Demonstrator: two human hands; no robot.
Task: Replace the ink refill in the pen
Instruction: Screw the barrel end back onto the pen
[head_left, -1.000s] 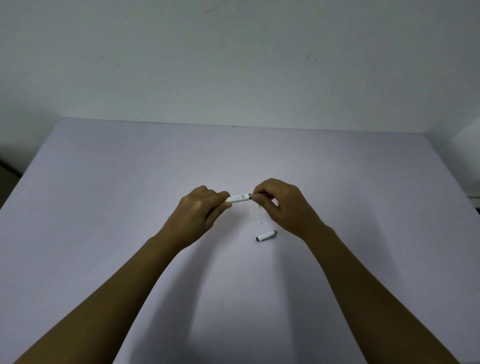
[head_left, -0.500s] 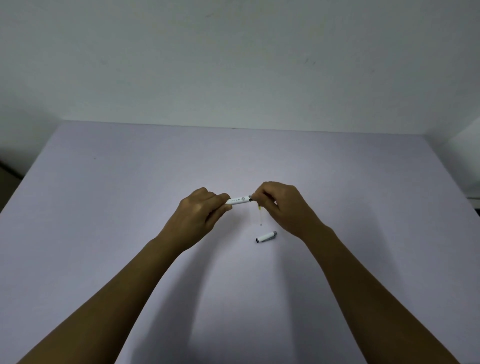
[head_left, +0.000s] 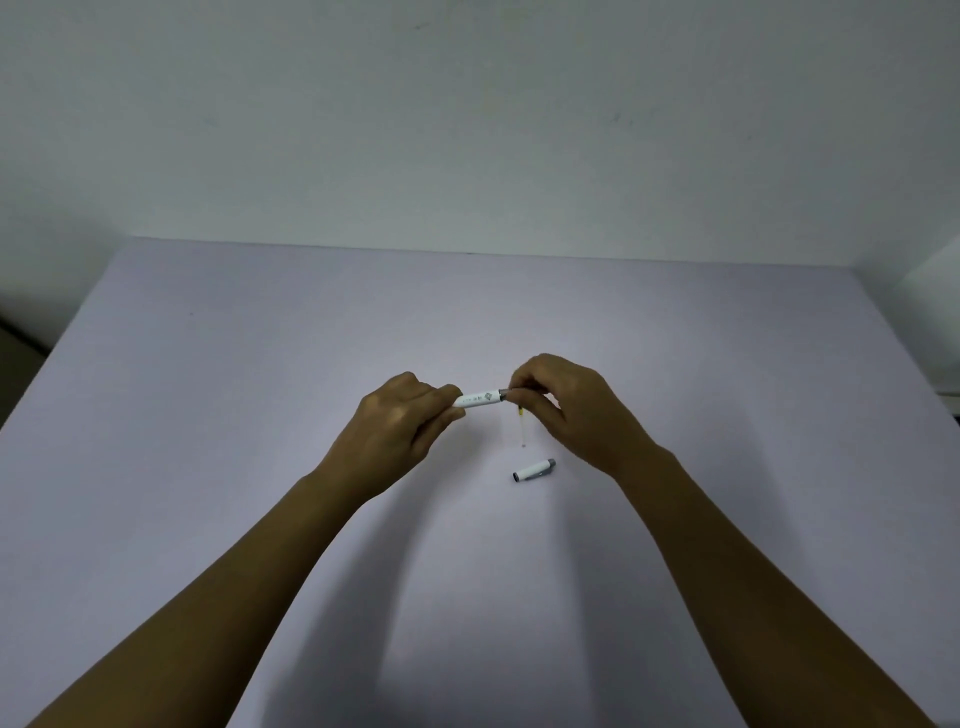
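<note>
A white pen barrel with a small grey print is held level above the table between both hands. My left hand grips its left end. My right hand pinches the grey front end of the pen, which is mostly hidden by the fingers. A thin clear refill with a yellowish top lies on the table just below my right fingers. The white pen cap with a dark tip lies on the table nearer me, below the right hand.
The pale lilac table reaches to a plain wall at the back. A white object stands past the table's right edge.
Both hands stay closed on the pen; the right fingers have shifted slightly at the pen's front end. The cap and refill have not moved.
</note>
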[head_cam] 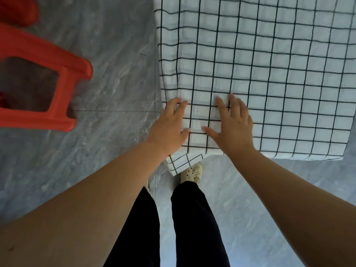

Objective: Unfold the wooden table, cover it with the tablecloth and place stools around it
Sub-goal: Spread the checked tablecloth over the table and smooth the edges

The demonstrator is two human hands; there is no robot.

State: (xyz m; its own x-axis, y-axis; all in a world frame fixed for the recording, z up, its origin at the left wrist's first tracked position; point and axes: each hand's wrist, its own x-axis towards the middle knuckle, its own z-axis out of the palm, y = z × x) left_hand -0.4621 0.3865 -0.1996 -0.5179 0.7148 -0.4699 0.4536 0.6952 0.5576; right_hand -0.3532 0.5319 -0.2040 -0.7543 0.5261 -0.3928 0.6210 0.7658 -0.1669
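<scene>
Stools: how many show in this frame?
2, it seems: one red stool stands on the floor left of the tablecloth; a red shape in the top-left corner, mostly cut off, looks like a second. More may stand outside the view.

On tablecloth (279, 74): left hand (169, 128), right hand (234, 128)

Single head-worn wide-angle camera. It pointed forward and steeply down, almost straight over the wearer's own trouser legs (192, 218) and shoe (192, 173) at bottom centre. The left hand (169, 126) and right hand (234, 124) sat mid-frame, close to the lens, with the forearms running in from the lower corners. The tablecloth (269, 74) corner filled the upper right, and the far side was cropped. A red stool (38, 120) was cut off at the left edge. Grey floor (106, 54) took up the remainder. Grid lines bowed toward the frame edges.
</scene>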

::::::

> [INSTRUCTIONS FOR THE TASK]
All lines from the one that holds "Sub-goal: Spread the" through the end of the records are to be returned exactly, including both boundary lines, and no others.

> [RESULT OF THE EXERCISE]
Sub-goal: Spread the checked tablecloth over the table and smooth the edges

The demonstrator is two human hands; there is no robot.

State: (xyz m; its own x-axis, y-axis; all in a world frame fixed for the recording, z up, its origin at the left wrist's first tracked position; point and axes: each hand's wrist, its own x-axis towards the middle knuckle, its own z-axis out of the palm, y = z × x) left_hand -0.4621 0.3865 -0.1996 -0.5179 0.7148 -0.4699 0.4536 0.6952 0.5576; right_hand -0.3532 0.5319 -0.2040 -0.7543 0.5261 -0.3928 0.6210 0.7658 -0.1669
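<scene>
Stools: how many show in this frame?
2, it seems: one red stool stands on the floor left of the tablecloth; a red shape in the top-left corner, mostly cut off, looks like a second. More may stand outside the view.

On tablecloth (279, 74): left hand (169, 128), right hand (234, 128)

Single head-worn wide-angle camera. It pointed forward and steeply down, almost straight over the wearer's own trouser legs (192, 218) and shoe (192, 173) at bottom centre. The left hand (169, 126) and right hand (234, 124) sat mid-frame, close to the lens, with the forearms running in from the lower corners. The tablecloth (269, 74) corner filled the upper right, and the far side was cropped. A red stool (38, 120) was cut off at the left edge. Grey floor (106, 54) took up the remainder. Grid lines bowed toward the frame edges.
</scene>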

Nothing further is required by the exercise.